→ Exercise prompt
Below are entries; copy exactly the lines from the one with "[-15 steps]" through the one with "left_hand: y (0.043", both included, and leave out the rest.

→ Records shown
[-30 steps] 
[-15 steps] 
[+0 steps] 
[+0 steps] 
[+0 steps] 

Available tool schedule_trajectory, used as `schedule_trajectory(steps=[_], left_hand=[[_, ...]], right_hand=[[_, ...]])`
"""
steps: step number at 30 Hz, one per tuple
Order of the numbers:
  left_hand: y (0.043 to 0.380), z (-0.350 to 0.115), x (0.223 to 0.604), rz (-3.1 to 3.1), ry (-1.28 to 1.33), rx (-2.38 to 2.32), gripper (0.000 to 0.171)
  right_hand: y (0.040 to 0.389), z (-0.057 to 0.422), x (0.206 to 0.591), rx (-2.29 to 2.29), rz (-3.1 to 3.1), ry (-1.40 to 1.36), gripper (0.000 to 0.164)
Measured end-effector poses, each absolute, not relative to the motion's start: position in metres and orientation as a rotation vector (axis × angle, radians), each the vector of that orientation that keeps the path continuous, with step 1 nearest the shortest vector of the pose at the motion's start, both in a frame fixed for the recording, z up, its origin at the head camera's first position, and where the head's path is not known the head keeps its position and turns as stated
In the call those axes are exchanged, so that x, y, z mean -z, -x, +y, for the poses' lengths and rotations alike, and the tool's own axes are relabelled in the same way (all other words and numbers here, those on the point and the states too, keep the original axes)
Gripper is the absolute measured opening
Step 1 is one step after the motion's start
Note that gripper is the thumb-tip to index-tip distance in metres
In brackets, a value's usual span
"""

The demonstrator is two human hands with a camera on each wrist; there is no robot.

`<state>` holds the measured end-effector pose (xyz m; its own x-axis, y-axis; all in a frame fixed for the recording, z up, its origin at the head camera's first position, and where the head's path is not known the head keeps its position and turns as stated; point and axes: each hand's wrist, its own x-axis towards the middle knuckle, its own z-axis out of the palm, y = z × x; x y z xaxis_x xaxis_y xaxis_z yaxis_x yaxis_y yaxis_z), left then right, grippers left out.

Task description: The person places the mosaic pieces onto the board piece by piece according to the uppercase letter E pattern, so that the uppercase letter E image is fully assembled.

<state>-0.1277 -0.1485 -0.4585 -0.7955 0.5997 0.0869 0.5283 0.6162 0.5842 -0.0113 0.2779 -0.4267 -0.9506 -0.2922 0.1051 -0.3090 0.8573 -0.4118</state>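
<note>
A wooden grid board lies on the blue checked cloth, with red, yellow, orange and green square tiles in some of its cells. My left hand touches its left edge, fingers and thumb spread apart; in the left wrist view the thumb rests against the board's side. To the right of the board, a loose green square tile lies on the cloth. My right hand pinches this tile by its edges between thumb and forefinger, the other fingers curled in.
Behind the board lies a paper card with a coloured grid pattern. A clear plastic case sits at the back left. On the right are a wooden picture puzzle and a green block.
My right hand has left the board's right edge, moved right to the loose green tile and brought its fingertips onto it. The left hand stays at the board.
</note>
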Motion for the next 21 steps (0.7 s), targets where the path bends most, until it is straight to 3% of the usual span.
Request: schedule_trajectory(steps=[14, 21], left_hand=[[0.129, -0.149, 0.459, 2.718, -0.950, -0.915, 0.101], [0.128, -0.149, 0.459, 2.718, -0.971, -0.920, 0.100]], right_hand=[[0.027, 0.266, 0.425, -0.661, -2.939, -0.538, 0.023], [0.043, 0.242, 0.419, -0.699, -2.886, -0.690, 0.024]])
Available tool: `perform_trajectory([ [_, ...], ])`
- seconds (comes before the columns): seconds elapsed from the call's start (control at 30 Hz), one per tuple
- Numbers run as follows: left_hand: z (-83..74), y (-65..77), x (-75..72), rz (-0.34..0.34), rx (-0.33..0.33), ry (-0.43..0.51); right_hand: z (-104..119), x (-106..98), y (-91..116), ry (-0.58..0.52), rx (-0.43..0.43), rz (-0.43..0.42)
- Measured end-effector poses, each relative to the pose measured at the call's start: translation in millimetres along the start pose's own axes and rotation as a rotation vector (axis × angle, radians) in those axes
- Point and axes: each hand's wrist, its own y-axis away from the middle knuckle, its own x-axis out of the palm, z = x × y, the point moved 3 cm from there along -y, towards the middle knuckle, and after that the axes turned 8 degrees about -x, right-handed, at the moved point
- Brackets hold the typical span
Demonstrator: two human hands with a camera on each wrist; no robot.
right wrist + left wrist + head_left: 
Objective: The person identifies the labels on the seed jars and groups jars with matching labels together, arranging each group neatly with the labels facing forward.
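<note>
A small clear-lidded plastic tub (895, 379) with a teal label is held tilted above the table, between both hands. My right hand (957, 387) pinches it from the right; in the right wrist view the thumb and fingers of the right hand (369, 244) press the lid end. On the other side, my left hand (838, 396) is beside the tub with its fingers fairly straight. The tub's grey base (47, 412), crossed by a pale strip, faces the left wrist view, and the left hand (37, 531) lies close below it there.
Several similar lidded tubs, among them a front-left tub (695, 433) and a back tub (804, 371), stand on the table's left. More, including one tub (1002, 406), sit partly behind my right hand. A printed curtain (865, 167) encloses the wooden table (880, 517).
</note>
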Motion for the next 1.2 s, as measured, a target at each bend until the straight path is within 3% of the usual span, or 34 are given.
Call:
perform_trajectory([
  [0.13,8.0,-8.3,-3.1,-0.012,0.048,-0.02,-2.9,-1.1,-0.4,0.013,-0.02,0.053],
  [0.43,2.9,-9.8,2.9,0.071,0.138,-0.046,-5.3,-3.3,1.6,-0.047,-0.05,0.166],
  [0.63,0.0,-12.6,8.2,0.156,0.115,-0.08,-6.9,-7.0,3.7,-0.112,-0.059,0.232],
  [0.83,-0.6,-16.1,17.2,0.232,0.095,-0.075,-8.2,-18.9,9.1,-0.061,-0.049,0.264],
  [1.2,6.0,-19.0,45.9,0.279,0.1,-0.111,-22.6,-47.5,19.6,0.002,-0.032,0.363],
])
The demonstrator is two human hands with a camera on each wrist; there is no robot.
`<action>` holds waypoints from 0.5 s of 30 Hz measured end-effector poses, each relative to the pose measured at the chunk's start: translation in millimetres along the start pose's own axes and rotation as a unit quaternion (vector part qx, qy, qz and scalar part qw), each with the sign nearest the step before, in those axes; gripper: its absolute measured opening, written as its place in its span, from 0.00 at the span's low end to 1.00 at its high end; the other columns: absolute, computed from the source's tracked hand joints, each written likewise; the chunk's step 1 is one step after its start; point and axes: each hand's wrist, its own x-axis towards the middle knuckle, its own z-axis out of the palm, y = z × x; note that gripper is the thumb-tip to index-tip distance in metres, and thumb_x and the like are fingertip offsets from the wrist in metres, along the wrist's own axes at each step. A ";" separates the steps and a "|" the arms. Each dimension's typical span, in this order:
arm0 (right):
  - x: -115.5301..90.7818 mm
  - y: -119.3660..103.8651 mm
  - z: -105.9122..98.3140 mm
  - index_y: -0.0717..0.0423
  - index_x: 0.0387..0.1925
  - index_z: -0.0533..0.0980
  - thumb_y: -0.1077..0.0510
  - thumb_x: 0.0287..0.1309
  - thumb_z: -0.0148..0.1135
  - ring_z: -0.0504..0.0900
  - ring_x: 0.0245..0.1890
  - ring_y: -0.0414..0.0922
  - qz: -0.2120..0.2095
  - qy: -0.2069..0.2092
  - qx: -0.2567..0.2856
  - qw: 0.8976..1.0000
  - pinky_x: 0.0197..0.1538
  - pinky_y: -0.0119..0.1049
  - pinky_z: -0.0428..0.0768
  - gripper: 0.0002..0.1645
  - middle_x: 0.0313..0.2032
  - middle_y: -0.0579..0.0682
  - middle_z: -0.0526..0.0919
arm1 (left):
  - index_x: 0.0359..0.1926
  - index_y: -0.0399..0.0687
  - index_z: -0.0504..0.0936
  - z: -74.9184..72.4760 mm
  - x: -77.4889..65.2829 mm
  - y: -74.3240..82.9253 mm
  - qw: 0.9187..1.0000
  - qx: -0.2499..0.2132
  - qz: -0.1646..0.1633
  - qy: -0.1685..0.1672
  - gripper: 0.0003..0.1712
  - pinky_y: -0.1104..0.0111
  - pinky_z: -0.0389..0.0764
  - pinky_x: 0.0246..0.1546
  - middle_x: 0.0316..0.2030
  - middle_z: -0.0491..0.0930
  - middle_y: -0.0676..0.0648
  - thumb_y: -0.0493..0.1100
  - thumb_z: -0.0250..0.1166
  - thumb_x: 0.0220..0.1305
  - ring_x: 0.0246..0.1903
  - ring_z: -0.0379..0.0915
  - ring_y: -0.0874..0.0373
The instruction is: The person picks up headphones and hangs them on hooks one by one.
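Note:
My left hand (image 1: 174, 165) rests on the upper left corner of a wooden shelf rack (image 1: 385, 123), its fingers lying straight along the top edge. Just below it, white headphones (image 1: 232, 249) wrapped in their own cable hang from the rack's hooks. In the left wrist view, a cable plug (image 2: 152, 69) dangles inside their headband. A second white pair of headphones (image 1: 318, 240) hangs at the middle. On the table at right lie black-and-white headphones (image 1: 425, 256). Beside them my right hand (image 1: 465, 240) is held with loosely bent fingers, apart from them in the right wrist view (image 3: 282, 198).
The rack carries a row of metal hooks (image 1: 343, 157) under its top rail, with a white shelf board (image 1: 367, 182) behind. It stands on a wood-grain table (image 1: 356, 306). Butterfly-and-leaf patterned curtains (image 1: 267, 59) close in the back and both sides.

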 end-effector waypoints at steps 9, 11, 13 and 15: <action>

→ Task solution
[-15 steps] 
[+0 steps] 
[+0 steps] 
[+0 steps] 

Available tool schedule_trajectory, used as `schedule_trajectory(steps=[_], left_hand=[[_, ...]], right_hand=[[_, ...]])`
"""
steps: step number at 30 Hz, one per tuple
Order of the numbers:
  left_hand: y (0.043 to 0.380), z (-0.350 to 0.115), x (0.223 to 0.604), rz (-3.1 to 3.1), ry (-1.28 to 1.33), rx (-2.38 to 2.32), gripper (0.000 to 0.171)

Nothing further is needed for the answer.